The wait for help goes on six months after the Bangladesh factory collapse

Laura Kuenssberg

Former Business Editor

Six months on and the rubble remains. Credit: ITV News

'Two bags of rice' - the support given to the sister of one of the victims of Rana Plaza. Nurbana must now look after her sister's son, Rubel who is seven-years-old. She told me she will beg in the streets if she has to, even with nothing, she will stand by her sister's boy.

It's six months after the factory that made cheap clothes for you and me collapsed, five months after we revealed no compensation had reached victims here in Dhaka. Then, the Western brands who used suppliers in the building, like Primark and Matalan, vowed they would help. But we found chaos and confusion, and time running out.

Primark has made more than three thousand payments to survivors and victims' families. The brand has made significant efforts to track them down and is committed to agreeing a long term plan too. But clearly, it has been extremely difficult to make the process work. We spoke to victims like Nurbana, Munna, who lost her daughter, and Nazma, who lost her husband. They all told us they had not yet had any payouts from Western firms.

Nazma is just days away from giving birth to their first child. She was on the eighth floor of Rana Plaza when it collapsed, he was on the tenth and was killed. The former garment worker showed me the baby blankets she has stitched for the child who will never meet his father. She has had a little money from the charity ActionAid, and some help with medical bills. But although she has been able to bury her husband, Nazma told me there's been no sign of Western money that was promised. She said, "the brands were supposed to come for us, but no one ever did."

While an exclusive report shown to ITV News by ActionAid shows that most survivors or victims' families have had some form of support, whether charity, medical bills, or the Primark compensation, the process has been muddled and confused. And perhaps more seriously there is not much prospect of a deal being done to guarantee the long term welfare of these people any time soon. The report also suggests that 93% of survivors have not had any sick pay or other legal benefits from their employers, the Bangladeshi manufacturers.

Six months on and the rubble remains.
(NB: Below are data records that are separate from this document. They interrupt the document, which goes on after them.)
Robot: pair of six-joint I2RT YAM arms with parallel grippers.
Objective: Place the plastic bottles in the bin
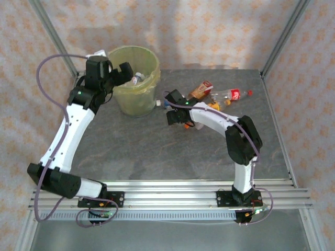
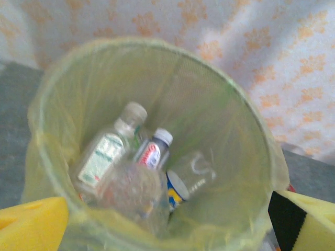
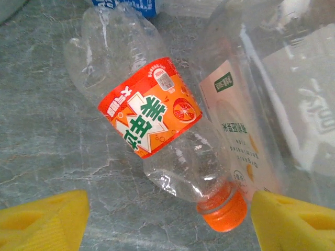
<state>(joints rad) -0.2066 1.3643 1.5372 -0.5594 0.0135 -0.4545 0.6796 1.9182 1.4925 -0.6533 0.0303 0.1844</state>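
Note:
The bin (image 1: 133, 52), lined with a yellow-green bag, stands at the back left of the table. My left gripper (image 1: 118, 73) hangs open over its near rim with nothing between its fingers. In the left wrist view the bin's wall (image 2: 209, 94) surrounds several plastic bottles, among them a green-labelled one (image 2: 102, 157) and a white-capped one (image 2: 152, 154); the left gripper (image 2: 167, 225) is open above them. My right gripper (image 3: 170, 222) stands open over a clear bottle with an orange label (image 3: 149, 107) lying on the table, its orange cap (image 3: 222, 209) close to the right finger.
Beside that bottle lies a clear bottle with a pale label (image 3: 235, 125), and a blue label (image 3: 128, 6) shows at the top edge. Behind the right gripper (image 1: 175, 107) lie an orange-brown bottle (image 1: 200, 90) and a red-labelled bottle (image 1: 233, 95). Frame posts stand at the back corners.

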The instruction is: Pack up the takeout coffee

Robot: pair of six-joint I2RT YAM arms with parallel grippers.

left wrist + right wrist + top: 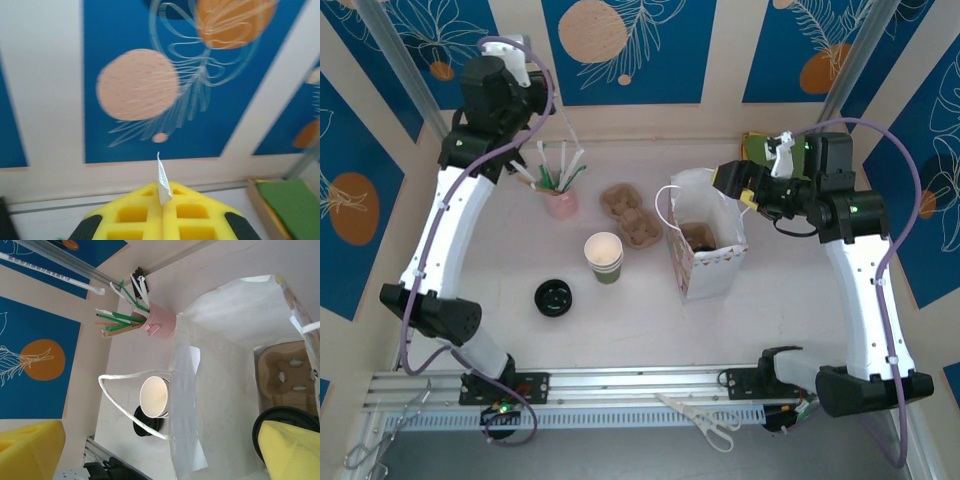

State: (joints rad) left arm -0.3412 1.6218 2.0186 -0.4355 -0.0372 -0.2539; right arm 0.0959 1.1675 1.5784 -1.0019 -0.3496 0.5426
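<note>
top external view: the desk (790,325) carries everything, with the two arms fixed at its near edge. the left arm (450,220) is lifted high over the far left corner. i think that keeps it out of the way. the right arm (860,270) reaches in from the right edge, over the white bag (710,272).

the bag stands upright just right of the desk's middle. its top is wide open, so things can go in from above. a brown cup tray (285,372) lies at the bottom of it, likely to keep a cup from tipping. a second tray (630,215) lies on the desk beside the bag.

a pink pot of straws (561,203) stands toward the far edge. an open green cup (605,258) stands near the middle.

the takeout coffee (257,432) is inside the bag. its black lid peeks out behind one yellow finger. the packing looks about done.

the right fingers (295,450) are spread wide above the bag and hold nothing. the left fingers (145,215) are pressed together on a little white scrap (162,182).

a lone black lid (552,297) lies toward the near left corner.
</note>
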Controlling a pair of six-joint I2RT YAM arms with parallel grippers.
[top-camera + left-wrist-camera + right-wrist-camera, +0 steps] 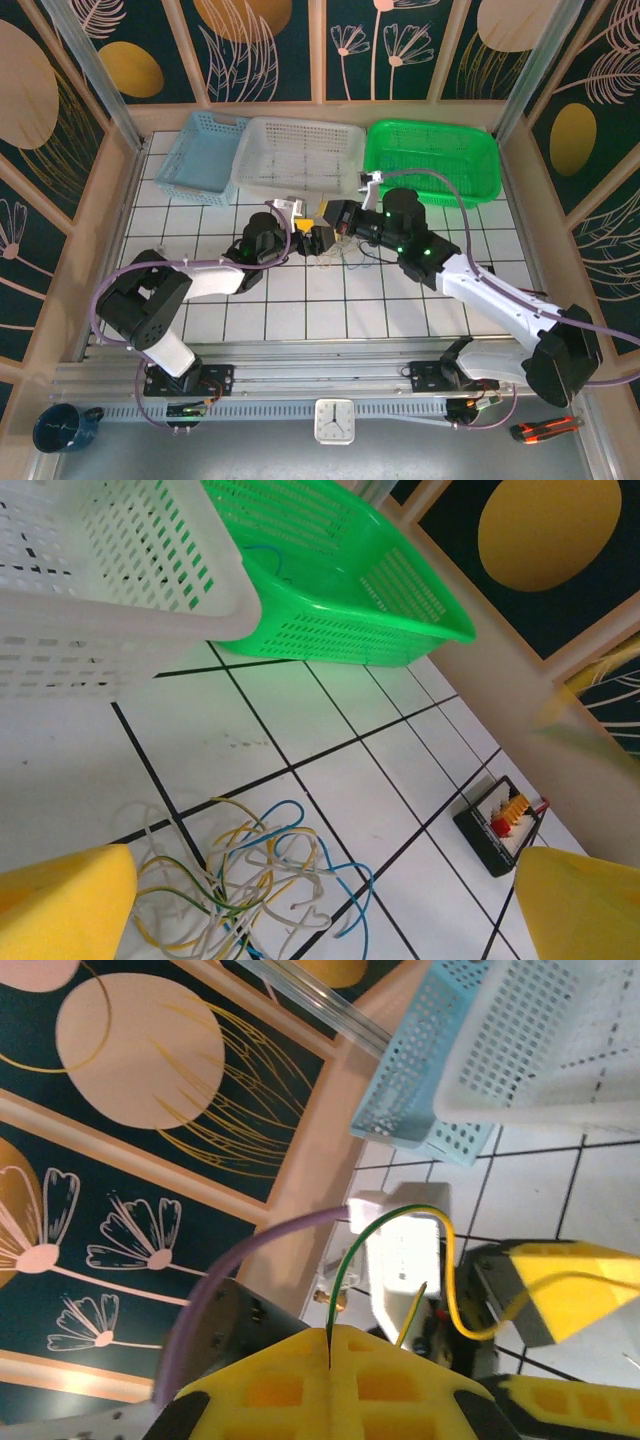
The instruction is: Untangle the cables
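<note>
The dial of the small clock [335, 420] on the front rail is too small to be read, and no lettering can be made out on the small black part [498, 827] with red and yellow pieces lying on the tiles. From overhead, a blue basket [205, 155], a white basket [300, 155] and a green basket [430, 160] are seen in a row at the far edge. Both arms are seen reaching to the middle of the table [330, 710], close together. The cables [250, 880] are shown strand by strand in the left wrist view: blue, yellow, green and whitish loops lying loose on the white tiles across a black grid line. A thin blue strand [265, 558] is also seen inside the green basket. The left gripper [325, 855] is spread wide with nothing held, the tangle lying under its gap. In the right wrist view the right gripper [329, 1345] is pressed closed on a green-and-yellow wire [336, 1278], which arcs up out of the seam and runs on across a yellow finger [570, 1285] of the left gripper; whether they touch cannot be told.
</note>
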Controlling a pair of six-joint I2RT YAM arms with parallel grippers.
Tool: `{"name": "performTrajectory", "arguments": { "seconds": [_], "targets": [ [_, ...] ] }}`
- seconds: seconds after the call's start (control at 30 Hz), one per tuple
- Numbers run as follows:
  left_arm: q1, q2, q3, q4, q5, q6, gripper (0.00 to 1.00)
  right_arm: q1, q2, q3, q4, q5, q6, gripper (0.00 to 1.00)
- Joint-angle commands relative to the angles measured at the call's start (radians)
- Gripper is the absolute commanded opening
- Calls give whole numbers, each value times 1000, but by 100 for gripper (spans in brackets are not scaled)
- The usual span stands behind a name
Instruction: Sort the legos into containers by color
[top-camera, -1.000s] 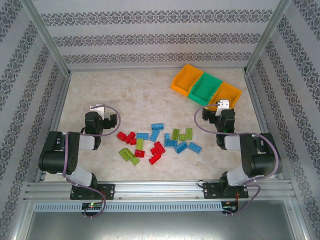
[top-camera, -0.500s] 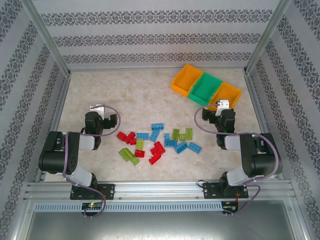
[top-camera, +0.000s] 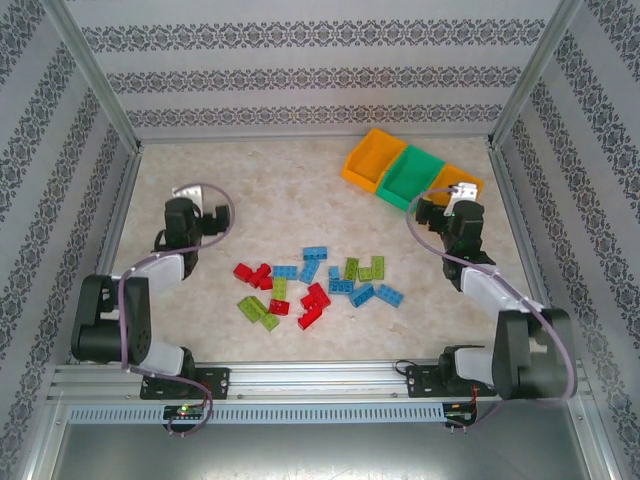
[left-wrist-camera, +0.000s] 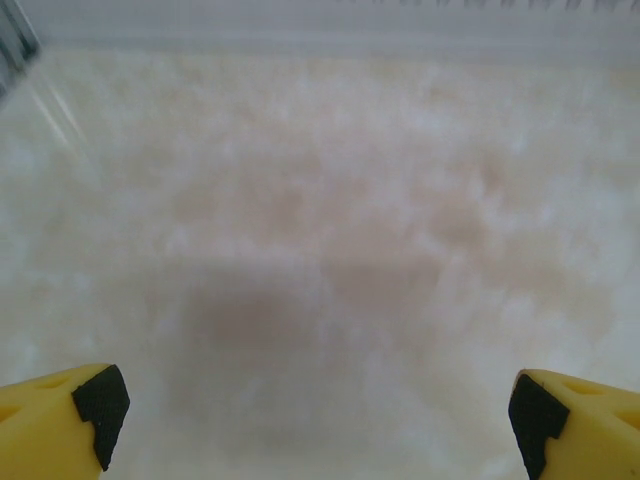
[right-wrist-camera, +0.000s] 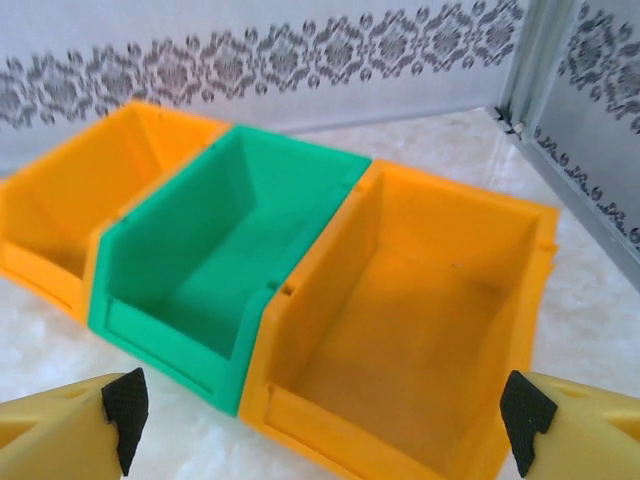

Credit: ITV News

Primark is the only Western brand so far to have paid actual compensation. They have paid around £115, roughly three months wages, and are committed to paying the same amount imminently. Some others like Premier Clothing have given some donations to charity. Another has given to a spinal rehabilitation unit. But out of more than twenty-five brands whose suppliers had used the factory only Primark is committed to providing in the long term. The company has tried to get compensation to everyone who was affected. But in the long term, they will only compensate around 550 workers who were employed by their supplier New Wave Bottoms. This raises the prospect of more than 2,500 people, who worked for companies which didn’t supply Primark, left without means of support within a matter of days.

For more than three hundred families there may still be a very long wait. 322 bodies have still not been identified. And without a body and a DNA match, there has been no question of compensation. Until two weeks ago, no lab in Bangladesh had the technology to carry out the DNA matching required. We saw the lab today where the FBI have now provided the technology to get the process under way.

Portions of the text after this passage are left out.